▶ **What you should do**: Give back exactly the first lines of the entries below, through the line with "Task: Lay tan".

*** Provided information Section Begins ***

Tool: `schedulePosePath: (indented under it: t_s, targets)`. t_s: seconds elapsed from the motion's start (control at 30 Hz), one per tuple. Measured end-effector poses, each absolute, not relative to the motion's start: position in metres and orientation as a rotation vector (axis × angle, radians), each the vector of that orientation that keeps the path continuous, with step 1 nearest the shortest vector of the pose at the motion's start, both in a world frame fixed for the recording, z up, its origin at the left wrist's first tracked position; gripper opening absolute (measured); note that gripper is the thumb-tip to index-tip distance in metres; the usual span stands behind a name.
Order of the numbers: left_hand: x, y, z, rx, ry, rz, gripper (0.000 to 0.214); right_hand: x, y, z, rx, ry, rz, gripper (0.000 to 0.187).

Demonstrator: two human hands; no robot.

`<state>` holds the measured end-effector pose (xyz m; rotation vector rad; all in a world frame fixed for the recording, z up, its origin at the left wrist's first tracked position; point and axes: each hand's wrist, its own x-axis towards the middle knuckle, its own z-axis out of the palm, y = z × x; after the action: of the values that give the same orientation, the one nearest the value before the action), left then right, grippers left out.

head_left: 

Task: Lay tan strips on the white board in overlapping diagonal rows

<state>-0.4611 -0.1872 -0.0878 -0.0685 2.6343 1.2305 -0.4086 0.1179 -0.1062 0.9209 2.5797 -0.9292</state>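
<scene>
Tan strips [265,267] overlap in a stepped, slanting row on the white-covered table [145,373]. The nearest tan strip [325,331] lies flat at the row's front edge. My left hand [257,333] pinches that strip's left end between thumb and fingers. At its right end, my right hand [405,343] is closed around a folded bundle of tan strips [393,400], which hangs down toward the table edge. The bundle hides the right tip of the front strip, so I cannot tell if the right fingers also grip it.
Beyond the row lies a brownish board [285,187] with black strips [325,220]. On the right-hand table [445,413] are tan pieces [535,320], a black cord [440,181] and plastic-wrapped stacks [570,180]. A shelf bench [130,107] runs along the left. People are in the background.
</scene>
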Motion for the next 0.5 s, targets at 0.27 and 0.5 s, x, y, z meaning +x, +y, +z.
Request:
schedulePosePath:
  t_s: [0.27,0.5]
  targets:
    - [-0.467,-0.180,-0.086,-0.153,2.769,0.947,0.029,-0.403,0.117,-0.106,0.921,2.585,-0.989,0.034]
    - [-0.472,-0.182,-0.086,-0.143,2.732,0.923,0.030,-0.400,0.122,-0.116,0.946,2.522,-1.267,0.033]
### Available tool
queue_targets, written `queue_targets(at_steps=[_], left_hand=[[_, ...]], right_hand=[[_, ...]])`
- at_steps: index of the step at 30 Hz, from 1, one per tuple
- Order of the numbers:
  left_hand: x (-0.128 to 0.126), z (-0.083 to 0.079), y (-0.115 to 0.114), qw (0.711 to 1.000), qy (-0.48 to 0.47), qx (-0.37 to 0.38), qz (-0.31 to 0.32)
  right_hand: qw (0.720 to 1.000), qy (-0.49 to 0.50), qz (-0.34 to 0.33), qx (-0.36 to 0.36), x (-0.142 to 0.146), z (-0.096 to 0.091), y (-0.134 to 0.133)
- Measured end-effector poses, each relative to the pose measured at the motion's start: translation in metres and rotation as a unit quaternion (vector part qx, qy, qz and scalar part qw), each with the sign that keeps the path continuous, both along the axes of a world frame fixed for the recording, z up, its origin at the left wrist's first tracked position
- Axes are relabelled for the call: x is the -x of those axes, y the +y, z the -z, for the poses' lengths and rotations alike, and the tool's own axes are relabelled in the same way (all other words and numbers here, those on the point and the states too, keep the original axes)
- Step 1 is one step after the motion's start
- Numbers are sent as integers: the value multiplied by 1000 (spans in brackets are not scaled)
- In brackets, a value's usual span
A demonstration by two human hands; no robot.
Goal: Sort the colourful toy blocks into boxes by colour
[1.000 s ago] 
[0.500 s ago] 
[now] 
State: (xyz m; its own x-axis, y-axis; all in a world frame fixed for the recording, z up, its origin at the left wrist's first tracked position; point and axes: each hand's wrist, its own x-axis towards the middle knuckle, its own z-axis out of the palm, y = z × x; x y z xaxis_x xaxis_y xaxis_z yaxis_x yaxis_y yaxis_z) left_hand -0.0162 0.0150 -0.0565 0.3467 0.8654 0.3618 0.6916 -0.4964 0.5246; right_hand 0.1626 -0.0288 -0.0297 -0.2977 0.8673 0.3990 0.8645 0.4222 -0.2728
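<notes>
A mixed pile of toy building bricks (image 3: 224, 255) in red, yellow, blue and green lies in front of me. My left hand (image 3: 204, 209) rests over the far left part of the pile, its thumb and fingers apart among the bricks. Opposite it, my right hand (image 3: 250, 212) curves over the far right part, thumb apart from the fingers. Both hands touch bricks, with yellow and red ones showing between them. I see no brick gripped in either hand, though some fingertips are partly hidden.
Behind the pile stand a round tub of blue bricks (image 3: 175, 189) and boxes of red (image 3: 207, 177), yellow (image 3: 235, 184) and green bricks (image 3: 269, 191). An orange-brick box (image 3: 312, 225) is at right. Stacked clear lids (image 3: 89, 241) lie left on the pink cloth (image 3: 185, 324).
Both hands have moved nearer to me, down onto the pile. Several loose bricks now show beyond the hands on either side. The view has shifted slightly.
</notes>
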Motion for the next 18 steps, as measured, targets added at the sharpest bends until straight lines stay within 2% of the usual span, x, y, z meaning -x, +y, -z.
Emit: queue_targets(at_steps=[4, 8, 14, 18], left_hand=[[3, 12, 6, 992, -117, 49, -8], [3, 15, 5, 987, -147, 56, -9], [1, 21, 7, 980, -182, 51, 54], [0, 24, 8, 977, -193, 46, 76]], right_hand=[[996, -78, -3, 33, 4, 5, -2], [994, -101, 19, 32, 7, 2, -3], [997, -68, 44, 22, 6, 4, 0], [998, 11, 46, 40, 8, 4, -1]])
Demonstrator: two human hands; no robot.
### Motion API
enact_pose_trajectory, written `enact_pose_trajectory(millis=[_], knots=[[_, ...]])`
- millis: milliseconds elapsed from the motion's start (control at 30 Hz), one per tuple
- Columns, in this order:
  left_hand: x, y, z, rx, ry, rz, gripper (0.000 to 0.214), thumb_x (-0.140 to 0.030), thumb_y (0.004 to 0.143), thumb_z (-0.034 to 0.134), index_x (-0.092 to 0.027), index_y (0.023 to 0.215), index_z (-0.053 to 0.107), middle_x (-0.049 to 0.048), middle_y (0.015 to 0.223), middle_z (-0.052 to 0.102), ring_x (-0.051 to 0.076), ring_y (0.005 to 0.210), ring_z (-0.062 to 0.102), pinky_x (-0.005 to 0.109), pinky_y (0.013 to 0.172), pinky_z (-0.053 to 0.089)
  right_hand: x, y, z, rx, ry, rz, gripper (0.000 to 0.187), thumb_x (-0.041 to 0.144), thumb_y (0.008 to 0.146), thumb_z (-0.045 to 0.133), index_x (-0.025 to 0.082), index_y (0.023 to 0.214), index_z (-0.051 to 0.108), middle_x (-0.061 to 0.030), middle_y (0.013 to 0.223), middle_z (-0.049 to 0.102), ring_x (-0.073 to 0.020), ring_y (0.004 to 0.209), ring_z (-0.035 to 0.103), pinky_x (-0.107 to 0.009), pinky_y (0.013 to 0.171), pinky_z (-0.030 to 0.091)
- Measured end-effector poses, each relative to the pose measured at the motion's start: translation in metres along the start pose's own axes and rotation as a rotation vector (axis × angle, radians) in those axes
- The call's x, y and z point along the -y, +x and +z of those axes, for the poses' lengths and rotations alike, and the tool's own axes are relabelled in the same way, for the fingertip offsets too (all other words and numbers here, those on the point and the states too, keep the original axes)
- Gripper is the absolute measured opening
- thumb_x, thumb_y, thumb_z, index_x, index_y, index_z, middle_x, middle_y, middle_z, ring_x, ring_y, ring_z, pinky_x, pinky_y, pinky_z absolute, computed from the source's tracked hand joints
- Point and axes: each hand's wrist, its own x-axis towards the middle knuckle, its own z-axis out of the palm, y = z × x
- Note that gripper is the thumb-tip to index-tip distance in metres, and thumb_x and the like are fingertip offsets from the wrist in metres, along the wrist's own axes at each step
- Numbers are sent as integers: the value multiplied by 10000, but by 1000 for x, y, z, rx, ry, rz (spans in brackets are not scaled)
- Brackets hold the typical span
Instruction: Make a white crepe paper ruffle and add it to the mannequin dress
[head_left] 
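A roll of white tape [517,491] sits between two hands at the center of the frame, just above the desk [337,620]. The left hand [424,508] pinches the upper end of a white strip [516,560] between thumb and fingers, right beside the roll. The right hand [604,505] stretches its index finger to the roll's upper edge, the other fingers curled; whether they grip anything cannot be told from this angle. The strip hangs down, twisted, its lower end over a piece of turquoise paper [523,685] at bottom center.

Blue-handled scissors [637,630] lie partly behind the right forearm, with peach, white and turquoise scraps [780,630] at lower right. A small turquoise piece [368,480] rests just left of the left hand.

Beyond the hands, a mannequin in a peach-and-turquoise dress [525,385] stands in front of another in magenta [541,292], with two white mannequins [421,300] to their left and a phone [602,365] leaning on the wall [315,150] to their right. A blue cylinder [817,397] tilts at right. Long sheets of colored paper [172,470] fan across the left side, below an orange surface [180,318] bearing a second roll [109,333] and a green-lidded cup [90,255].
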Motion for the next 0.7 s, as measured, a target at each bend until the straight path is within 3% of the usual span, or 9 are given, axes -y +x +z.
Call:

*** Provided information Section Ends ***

▶ **Response area**:
Tool: `schedulePosePath: (indented under it: t_s, targets)`. t_s: seconds elapsed from the motion's start (control at 30 Hz), one per tuple. Measured end-effector poses, each absolute, not relative to the motion's start: position in metres and orientation as a rotation vector (axis × angle, radians), each the vector of that orientation that keeps the path continuous, with step 1 nearest the shortest vector of the pose at the motion's start, both in a world frame fixed for the recording, z up, its origin at the left wrist's first tracked position; gripper opening absolute (measured); note that gripper is the thumb-tip to index-tip distance in metres; the usual span stands behind a name.
Order of the numbers: left_hand: x, y, z, rx, ry, rz, gripper (0.000 to 0.214); right_hand: x, y, z, rx, ry, rz, gripper (0.000 to 0.187).

Demonstrator: two human hands; no robot.

`<state>` holds the measured end-effector pose (xyz m; rotation vector rad; all in a world frame fixed for the recording, z up, its origin at the left wrist's first tracked position; point and axes: each hand's wrist, its own x-axis towards the middle knuckle, its own z-axis out of the palm, y = z × x; after the action: of the values that give the same orientation, the one nearest the value before the action), left then right, grippers left out.

head_left: 

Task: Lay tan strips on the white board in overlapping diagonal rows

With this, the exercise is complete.